*EXERCISE GOAL:*
Find every line of the listing below where "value" appears, and copy it.

*INPUT DATA:*
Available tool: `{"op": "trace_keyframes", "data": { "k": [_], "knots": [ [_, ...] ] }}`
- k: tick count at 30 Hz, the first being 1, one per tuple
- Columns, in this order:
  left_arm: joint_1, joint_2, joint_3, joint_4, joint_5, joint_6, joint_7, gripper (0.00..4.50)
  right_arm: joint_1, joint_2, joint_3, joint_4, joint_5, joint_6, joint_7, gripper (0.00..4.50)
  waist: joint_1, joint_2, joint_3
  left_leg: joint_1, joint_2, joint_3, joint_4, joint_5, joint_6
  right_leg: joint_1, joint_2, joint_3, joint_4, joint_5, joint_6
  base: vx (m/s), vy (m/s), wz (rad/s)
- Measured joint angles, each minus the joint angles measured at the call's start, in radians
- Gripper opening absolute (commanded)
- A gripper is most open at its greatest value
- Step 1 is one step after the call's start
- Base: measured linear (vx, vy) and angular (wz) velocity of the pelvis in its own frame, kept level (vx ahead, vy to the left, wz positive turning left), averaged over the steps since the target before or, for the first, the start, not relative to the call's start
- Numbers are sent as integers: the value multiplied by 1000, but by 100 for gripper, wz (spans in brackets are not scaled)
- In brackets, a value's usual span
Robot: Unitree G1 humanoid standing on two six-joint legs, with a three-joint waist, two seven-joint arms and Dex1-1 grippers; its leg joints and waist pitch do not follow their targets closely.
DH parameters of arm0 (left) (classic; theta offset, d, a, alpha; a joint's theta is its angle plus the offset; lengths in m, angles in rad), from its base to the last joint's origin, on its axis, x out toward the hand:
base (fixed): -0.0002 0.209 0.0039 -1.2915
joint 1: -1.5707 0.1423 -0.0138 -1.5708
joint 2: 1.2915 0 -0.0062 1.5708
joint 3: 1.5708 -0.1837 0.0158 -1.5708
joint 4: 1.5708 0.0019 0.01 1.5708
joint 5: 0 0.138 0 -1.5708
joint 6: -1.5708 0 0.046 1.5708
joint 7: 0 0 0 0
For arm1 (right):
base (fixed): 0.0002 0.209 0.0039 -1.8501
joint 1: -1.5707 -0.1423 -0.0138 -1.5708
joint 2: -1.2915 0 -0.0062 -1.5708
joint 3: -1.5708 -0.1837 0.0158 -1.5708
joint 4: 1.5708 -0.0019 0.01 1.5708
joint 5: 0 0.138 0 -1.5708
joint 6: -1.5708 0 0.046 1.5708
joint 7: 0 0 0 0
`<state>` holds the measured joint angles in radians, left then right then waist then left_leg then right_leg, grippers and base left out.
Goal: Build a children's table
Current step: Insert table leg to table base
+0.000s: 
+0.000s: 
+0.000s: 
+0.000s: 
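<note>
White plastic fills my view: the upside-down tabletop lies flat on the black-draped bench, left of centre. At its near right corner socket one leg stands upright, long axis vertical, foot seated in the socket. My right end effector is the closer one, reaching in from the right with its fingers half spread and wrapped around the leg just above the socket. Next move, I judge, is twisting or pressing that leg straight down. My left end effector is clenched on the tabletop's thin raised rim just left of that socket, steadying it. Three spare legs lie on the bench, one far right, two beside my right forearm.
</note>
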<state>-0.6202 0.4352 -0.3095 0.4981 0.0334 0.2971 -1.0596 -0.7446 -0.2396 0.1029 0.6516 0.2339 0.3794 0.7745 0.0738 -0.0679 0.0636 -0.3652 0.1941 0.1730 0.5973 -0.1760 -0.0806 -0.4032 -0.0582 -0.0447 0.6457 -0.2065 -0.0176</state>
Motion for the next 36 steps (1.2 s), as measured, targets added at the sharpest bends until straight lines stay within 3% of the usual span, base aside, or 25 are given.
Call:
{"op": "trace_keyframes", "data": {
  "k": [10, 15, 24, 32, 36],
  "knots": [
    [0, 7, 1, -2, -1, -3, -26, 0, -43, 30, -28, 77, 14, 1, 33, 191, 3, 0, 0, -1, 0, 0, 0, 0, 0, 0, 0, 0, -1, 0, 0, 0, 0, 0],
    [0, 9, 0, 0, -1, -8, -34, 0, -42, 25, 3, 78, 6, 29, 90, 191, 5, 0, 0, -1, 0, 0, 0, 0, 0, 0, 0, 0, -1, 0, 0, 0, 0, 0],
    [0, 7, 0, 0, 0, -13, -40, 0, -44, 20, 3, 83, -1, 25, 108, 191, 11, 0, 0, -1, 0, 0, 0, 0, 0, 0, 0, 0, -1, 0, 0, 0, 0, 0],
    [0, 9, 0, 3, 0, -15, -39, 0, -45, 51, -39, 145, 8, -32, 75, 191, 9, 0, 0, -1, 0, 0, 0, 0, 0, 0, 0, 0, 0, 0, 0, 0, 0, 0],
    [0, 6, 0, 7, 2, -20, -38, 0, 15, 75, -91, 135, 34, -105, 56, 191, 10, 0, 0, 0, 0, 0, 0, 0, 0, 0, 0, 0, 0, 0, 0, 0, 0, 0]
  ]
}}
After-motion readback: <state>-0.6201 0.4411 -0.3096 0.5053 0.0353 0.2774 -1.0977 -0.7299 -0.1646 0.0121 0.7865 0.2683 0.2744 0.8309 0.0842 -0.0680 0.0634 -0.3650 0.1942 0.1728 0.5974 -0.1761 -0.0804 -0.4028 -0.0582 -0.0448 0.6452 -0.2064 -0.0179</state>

*EXERCISE ANSWER:*
- A gripper is most open at its greatest value
- Numbers are sent as integers: the value multiplied by 1000, but by 100 for gripper, wz (spans in brackets are not scaled)
- In brackets, a value's usual span

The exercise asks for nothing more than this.